KUPANG, || Mantan anggota DPRD NTT, Hugo Rehi Kalembu, mengungkapkan pandangannya tentang kunjungan kerja ke Bendungan Temef di Kabupaten Timor Tengah Selatan (TTS).
Dalam wawancara eksklusif, Kalembu menekankan pentingnya perencanaan yang matang agar proyek triliunan ini dapat memberikan manfaat maksimal bagi masyarakat.
Menurut Kalembu, meskipun bendungan ini dirancang untuk melayani beberapa kabupaten, termasuk TTS, TTU, dan Malaka, kapasitas yang terbatas menjadi tantangan tersendiri.
“Jika tidak ada perencanaan yang jelas dari pemerintah daerah, potensi besar ini bisa menjadi mubasir,” ujarnya.
Kalembu juga menyoroti peluang yang ada di sektor pariwisata dan perkebunan, tetapi menekankan perlunya sinergi antara pemerintah daerah dan masyarakat. “Tugas gubernur untuk memastikan semua kabupaten dapat menarik manfaat dari bendungan ini,” tambahnya.
Salah satu saran yang disampaikan Kalembu adalah perlunya reboisasi di sekitar bendungan untuk menjaga kualitas air. “Kita harus merawat lingkungan agar air tetap terjaga. Program bersama rakyat harus diciptakan untuk mencapai tujuan ini,” pungkasnya.
Dengan potensi yang ada, semua pihak diharapkan berkolaborasi untuk memastikan Bendungan Temef menjadi sumber keberlanjutan dan kesejahteraan bagi masyarakat NTT.
Kalembu menambahkan bahwa ke depan, penting untuk mengintegrasikan berbagai kegiatan yang dapat memberikan nilai tambah, seperti festival kuliner dan acara komunitas. “Kegiatan ini tidak hanya akan meningkatkan kesadaran masyarakat tentang keberadaan bendungan, tetapi juga mendatangkan manfaat ekonomi,” jelasnya.
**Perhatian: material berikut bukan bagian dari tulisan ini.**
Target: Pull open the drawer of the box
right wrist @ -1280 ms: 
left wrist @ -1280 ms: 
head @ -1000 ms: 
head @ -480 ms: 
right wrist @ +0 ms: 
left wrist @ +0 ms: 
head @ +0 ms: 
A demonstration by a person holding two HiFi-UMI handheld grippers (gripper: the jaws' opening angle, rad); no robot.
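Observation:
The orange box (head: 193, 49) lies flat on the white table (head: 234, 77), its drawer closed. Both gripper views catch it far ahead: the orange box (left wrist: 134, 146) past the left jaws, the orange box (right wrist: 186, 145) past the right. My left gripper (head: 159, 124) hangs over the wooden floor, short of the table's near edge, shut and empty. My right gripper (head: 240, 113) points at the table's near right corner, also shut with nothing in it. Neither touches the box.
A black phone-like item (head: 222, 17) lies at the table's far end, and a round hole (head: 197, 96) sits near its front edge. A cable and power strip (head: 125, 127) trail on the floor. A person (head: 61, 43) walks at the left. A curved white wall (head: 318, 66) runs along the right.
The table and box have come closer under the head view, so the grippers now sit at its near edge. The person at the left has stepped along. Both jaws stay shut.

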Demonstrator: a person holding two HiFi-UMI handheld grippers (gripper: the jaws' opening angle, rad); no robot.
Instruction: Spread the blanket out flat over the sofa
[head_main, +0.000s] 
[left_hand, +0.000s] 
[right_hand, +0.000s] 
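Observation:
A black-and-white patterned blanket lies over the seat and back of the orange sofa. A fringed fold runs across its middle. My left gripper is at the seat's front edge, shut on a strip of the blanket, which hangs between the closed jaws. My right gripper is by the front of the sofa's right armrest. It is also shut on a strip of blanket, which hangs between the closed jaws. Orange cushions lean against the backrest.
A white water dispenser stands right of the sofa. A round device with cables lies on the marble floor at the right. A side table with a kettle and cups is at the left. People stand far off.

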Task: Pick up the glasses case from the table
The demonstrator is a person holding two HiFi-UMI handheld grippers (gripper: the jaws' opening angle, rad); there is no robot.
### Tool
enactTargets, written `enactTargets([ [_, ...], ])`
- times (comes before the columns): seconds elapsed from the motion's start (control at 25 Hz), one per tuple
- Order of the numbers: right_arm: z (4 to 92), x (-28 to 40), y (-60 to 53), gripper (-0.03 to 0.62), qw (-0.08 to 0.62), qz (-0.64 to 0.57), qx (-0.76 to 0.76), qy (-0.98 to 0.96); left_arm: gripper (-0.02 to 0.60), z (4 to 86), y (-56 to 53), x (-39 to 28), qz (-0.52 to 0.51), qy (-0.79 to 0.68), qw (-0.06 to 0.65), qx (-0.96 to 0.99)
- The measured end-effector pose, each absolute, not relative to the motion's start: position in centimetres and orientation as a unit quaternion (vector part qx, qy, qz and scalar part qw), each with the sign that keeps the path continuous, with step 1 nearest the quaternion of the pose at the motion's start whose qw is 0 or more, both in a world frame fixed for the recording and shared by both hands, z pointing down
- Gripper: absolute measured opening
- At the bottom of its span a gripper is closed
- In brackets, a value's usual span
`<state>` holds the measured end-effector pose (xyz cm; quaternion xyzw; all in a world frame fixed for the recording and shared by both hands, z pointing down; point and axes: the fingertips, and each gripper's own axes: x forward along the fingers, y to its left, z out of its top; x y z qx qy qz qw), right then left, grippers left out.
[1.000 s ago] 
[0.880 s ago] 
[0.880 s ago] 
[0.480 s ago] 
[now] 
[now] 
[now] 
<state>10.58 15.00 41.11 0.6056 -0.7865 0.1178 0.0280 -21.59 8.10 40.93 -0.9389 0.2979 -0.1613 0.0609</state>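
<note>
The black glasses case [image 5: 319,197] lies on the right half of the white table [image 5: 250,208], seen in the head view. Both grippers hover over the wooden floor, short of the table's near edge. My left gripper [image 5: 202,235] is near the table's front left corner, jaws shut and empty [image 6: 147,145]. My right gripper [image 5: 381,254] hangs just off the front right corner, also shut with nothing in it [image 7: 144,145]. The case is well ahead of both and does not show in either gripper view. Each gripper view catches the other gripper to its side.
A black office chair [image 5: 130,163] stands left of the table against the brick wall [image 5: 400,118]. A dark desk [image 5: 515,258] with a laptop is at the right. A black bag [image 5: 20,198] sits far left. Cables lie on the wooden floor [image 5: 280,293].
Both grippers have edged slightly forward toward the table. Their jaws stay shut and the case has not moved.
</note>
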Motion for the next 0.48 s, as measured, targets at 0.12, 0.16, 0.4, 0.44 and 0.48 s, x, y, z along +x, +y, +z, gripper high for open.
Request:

Ia juga mengingatkan bahwa statistik menunjukkan bendungan ini mampu menampung air dalam jumlah besar, yang dapat dimanfaatkan untuk irigasi lahan pertanian dan pembangkit listrik. Namun, tanpa perencanaan yang jelas, potensi ini tidak akan terwujud.
“Perlu ada dialog antara pemda dan masyarakat untuk merumuskan rencana yang sesuai dengan kebutuhan lokal,” imbuh Kalembu. Menurutnya, hal ini akan memastikan bahwa bendungan tidak hanya menjadi infrastruktur fisik, tetapi juga sumber daya yang berkelanjutan bagi pertumbuhan ekonomi dan kesejahteraan sosial.
Dengan semangat kolaborasi, Kalembu optimis bahwa Bendungan Temef dapat menjadi pilar bagi pembangunan berkelanjutan di NTT, asalkan semua pihak terlibat dalam perencanaan dan pelaksanaan yang efektif.
Ia menekankan pentingnya keterlibatan masyarakat dalam menjaga dan memanfaatkan bendungan, agar tidak hanya menjadi proyek yang terabaikan. “Kesadaran dan partisipasi masyarakat sangat penting untuk memastikan bahwa manfaat yang diharapkan dapat tercapai,” kata Kalembu.
Selain itu, ia berharap pemerintah daerah segera merumuskan strategi jangka panjang yang mencakup pelatihan dan pengembangan keterampilan bagi warga setempat, agar mereka dapat berkontribusi dalam pengelolaan bendungan. “Dengan cara ini, kita tidak hanya menciptakan lapangan kerja, tetapi juga memberdayakan masyarakat,” pungkasnya.
Kalembu menutup diskusinya dengan harapan bahwa semua elemen—pemerintah, masyarakat, dan sektor swasta—dapat bersinergi untuk memaksimalkan potensi Bendungan Temef demi kemajuan dan kesejahteraan masyarakat NTT. Dengan pendekatan yang tepat, bendungan ini bisa menjadi contoh sukses bagi proyek infrastruktur lainnya di seluruh Indonesia.